Suppose $\lim_{n \to \infty}a_n=a$, Prove $\lim_{n\to \infty} \frac{1}{2^n} \sum_{k=0}^n \binom{n}{k}a_k=a$.

Question

Suppose $\lim_{n \to \infty}a_n=a$. Prove that $$\lim_{n\to \infty} \frac{1}{2^n} \sum_{k=0}^n \binom{n}{k}a_k=a\,.$$

Here is a proof,

Proof: Consider $t_{n,k}=\frac{1}{2^n}\binom{n}{k}$,$0 \leq t_{n,k}= \frac{n(n-1)...(n-k+1)}{2^nk(k-1)...1}\leq\frac{n^k}{2^n} $ and by squeeze theorem, $\lim_{n \to \infty}t_{n,k}=0$. Also, $\sum_{k=0}^n \frac{1}{2^n}\binom{n}{k}=1$, so then by Silverman–Toeplitz theorem, we have $\lim_{n\to \infty} \frac{1}{2^n} \sum_{k=0}^n \binom{n}{k}a_k=a$.

Is this proof correct? Is there other cool proofs?

Answer 1

Say $|a_n| \le C$ for each $n$. For $\epsilon > 0$, take $N$ s.t. $|a_n-a| < \epsilon$ for $n \ge N$. Then for $M \ge N^2$, $$\frac{1}{2^M}\sum_{k=0}^M {M \choose k}|a_k-a| \le \frac{1}{2^M}\sum_{k=0}^\sqrt{M} {M \choose k}2C+\frac{1}{2^M}\sum_{k=\sqrt{M}}^M {M \choose k}\epsilon.$$ So, $\limsup_{M \to \infty} |\frac{1}{2^M}\sum_{k=0}^M {M \choose k} a_k - a| \le \epsilon$. This holds for each $\epsilon > 0$.

Answer 2

There's a pretty standard exercise in which we are asked to show that if $a_k\rightarrow a$ then $$\biggl(\frac{1}{n}\sum_{k=1}^n a_k\biggr)\rightarrow a\,.$$ It's reasonable to suspect that a similar approach there might work here.

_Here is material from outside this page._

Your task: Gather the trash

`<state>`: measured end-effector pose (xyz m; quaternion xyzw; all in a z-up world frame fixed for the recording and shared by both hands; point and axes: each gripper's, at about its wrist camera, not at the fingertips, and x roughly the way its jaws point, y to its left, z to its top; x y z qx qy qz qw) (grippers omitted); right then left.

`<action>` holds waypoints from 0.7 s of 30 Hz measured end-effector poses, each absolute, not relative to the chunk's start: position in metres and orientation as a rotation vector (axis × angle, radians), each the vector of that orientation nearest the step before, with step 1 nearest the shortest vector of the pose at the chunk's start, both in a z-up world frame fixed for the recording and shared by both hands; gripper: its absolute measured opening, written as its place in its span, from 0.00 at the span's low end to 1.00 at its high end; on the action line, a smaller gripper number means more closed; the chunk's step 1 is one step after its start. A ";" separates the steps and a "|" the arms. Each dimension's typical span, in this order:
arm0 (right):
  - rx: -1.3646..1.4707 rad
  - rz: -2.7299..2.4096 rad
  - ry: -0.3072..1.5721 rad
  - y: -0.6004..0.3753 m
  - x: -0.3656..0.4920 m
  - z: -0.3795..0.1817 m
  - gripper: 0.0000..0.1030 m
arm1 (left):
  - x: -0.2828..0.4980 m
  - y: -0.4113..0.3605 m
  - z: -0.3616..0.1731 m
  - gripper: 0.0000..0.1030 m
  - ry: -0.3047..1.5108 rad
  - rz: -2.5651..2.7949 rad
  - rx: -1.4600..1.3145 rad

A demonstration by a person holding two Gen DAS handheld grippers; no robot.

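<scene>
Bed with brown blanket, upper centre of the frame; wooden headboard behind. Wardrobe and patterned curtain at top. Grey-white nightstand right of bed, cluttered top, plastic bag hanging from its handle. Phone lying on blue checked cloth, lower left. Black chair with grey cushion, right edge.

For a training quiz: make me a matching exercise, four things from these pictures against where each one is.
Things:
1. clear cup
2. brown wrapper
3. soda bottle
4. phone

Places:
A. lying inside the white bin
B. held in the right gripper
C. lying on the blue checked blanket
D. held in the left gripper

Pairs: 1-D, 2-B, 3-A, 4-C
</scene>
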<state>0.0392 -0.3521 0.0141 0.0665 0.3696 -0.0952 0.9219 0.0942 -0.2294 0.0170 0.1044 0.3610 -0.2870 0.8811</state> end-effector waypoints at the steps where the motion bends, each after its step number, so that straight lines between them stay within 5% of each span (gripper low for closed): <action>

After one starts down this road, you eventually realize that you'll need to show that

$$\lim_{n\rightarrow\infty}\frac{1}{2^n}\sum_{k=0}^N\binom{n}{k}=0$$

where $N$ is some possibly-big, but-nevertheless-fixed positive integer. To accomplish this, we notice $$\sum_{k=0}^N\binom{n}{k}\leq\sum_{k=0}^N\frac{n^k}{k!}=\sum_{k=0}^N\frac{N^k}{k!}\left(\frac{n}{N}\right)^k\leq\left(\frac{n}{N}\right)^Ne^N$$ at least once $n$ surpasses $N$. This inequality gives the limit we wanted.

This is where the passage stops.